▸ **PROVIDED DATA**:
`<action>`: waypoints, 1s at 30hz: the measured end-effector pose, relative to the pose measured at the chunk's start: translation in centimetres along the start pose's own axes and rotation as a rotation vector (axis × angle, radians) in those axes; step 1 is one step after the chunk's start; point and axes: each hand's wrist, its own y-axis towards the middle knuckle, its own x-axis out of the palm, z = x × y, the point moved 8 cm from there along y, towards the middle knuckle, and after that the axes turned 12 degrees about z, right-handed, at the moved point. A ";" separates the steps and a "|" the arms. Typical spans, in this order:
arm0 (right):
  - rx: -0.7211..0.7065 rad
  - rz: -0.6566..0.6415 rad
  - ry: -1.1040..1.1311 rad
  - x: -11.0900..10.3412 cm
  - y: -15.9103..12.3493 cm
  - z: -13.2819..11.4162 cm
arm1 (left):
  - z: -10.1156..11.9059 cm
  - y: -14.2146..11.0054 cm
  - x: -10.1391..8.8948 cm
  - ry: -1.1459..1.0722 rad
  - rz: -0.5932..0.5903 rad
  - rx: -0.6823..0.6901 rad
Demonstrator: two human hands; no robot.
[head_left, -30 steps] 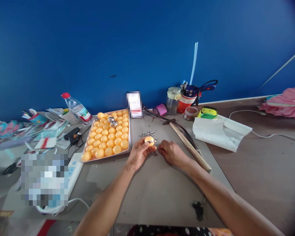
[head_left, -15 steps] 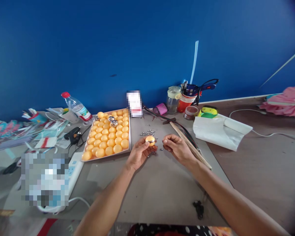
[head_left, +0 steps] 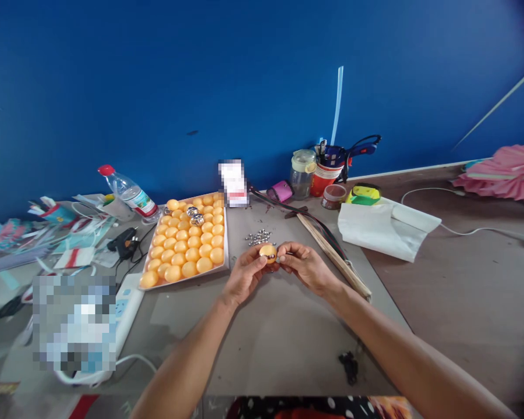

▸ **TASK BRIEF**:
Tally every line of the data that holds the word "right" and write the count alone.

▸ **WRITTEN SOLUTION**:
2